[EXERCISE REQUIREMENTS] Retype the data below verbatim; pictures do not belong in the copy.

━━━━━━━━━━━━━━━━━━━━━━━━━━━━━━

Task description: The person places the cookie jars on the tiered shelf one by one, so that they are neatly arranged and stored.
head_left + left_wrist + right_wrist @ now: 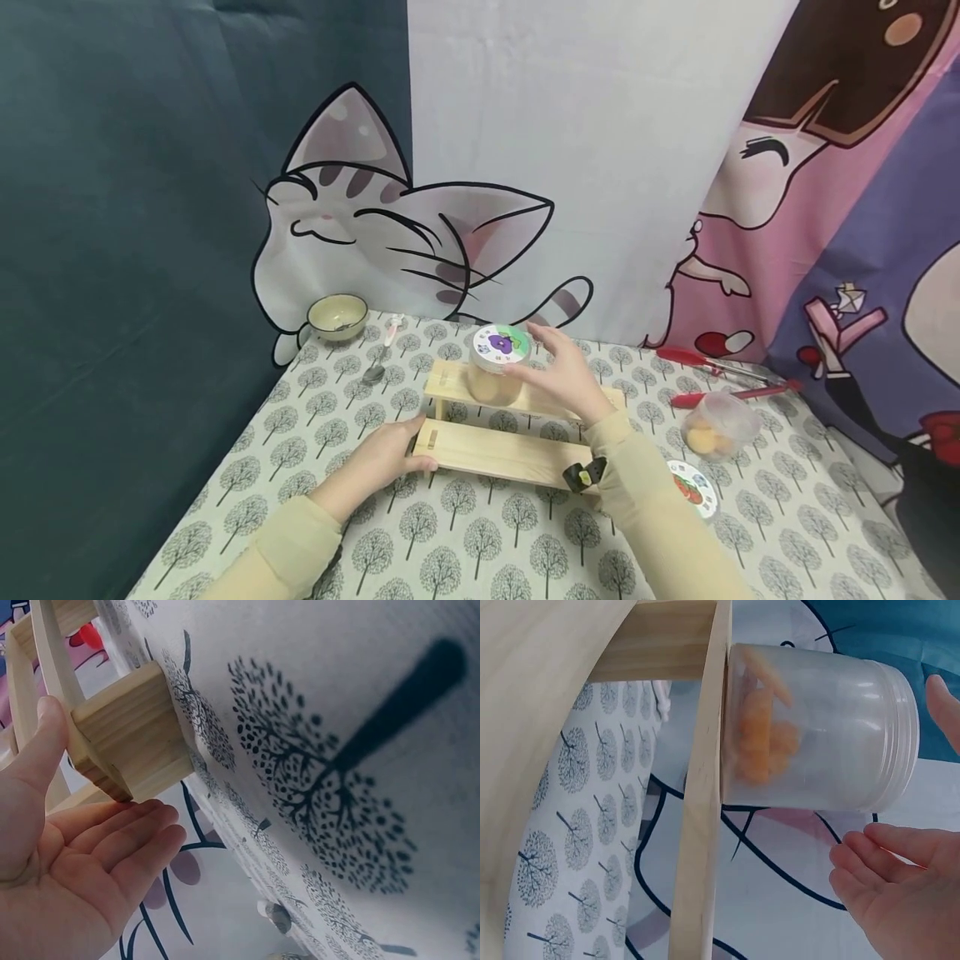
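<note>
A two-tier wooden shelf (pixel 502 450) stands in the middle of the table. On its upper board sits a clear plastic jar (pixel 817 727) with orange pieces inside; its round lid (pixel 501 343) carries a purple fruit print. My right hand (pixel 907 877) is spread around the lid end, thumb on one side and fingers on the other, with a gap to the jar in the right wrist view. At the left end of the lower board is my left hand (pixel 90 862). Its thumb touches the board's front edge, and its nearly straight fingers lie against the board's end.
Back left are a cream bowl (pixel 337 317) and a spoon (pixel 380 358). Toward the right lie a second jar (pixel 720 425) with orange pieces, a round lid (pixel 693 490) with a red print, and two red-handled utensils (pixel 701 360). A printed cloth hangs behind the table.
</note>
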Demonstrator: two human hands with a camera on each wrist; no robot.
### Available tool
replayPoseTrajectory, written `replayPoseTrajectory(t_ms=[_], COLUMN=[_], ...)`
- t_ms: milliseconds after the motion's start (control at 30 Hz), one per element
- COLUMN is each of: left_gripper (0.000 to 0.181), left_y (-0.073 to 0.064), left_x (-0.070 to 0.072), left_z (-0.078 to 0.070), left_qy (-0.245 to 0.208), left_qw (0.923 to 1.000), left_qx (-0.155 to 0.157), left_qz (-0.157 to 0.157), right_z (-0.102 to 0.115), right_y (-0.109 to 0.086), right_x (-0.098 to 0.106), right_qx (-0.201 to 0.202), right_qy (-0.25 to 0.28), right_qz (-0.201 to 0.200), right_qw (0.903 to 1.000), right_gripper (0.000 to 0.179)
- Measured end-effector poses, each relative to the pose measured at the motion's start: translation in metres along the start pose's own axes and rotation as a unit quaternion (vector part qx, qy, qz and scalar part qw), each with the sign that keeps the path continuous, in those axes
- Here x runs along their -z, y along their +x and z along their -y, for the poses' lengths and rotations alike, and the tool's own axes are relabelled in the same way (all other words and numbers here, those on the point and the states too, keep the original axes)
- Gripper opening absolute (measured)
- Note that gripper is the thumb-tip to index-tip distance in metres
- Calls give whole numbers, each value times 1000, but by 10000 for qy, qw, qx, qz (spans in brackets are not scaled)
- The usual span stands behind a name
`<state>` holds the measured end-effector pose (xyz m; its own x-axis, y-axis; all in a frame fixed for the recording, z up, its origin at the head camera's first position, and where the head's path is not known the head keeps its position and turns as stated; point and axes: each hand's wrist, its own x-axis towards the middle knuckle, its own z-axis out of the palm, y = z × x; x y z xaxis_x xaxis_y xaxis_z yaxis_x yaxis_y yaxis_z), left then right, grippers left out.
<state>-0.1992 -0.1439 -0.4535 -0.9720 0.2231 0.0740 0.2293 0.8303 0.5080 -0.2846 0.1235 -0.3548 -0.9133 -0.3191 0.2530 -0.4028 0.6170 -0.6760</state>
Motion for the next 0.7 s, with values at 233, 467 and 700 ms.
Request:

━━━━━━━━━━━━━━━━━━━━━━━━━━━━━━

[EXERCISE RESPONSE]
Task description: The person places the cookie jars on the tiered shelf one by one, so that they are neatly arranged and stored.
head_left + left_wrist + right_wrist @ now: 
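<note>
A two-tier wooden shelf (pixel 502 450) stands in the middle of the table. On its upper board sits a clear plastic jar (pixel 817 727) with orange pieces inside; its round lid (pixel 501 343) carries a purple fruit print. My right hand (pixel 907 877) is spread around the lid end, thumb on one side and fingers on the other, with a gap to the jar in the right wrist view. At the left end of the lower board is my left hand (pixel 90 862). Its thumb touches the board's front edge, and its nearly straight fingers lie against the board's end.
Back left are a cream bowl (pixel 337 317) and a spoon (pixel 380 358). Toward the right lie a second jar (pixel 720 425) with orange pieces, a round lid (pixel 693 490) with a red print, and two red-handled utensils (pixel 701 360). A printed cloth hangs behind the table.
</note>
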Demonstrator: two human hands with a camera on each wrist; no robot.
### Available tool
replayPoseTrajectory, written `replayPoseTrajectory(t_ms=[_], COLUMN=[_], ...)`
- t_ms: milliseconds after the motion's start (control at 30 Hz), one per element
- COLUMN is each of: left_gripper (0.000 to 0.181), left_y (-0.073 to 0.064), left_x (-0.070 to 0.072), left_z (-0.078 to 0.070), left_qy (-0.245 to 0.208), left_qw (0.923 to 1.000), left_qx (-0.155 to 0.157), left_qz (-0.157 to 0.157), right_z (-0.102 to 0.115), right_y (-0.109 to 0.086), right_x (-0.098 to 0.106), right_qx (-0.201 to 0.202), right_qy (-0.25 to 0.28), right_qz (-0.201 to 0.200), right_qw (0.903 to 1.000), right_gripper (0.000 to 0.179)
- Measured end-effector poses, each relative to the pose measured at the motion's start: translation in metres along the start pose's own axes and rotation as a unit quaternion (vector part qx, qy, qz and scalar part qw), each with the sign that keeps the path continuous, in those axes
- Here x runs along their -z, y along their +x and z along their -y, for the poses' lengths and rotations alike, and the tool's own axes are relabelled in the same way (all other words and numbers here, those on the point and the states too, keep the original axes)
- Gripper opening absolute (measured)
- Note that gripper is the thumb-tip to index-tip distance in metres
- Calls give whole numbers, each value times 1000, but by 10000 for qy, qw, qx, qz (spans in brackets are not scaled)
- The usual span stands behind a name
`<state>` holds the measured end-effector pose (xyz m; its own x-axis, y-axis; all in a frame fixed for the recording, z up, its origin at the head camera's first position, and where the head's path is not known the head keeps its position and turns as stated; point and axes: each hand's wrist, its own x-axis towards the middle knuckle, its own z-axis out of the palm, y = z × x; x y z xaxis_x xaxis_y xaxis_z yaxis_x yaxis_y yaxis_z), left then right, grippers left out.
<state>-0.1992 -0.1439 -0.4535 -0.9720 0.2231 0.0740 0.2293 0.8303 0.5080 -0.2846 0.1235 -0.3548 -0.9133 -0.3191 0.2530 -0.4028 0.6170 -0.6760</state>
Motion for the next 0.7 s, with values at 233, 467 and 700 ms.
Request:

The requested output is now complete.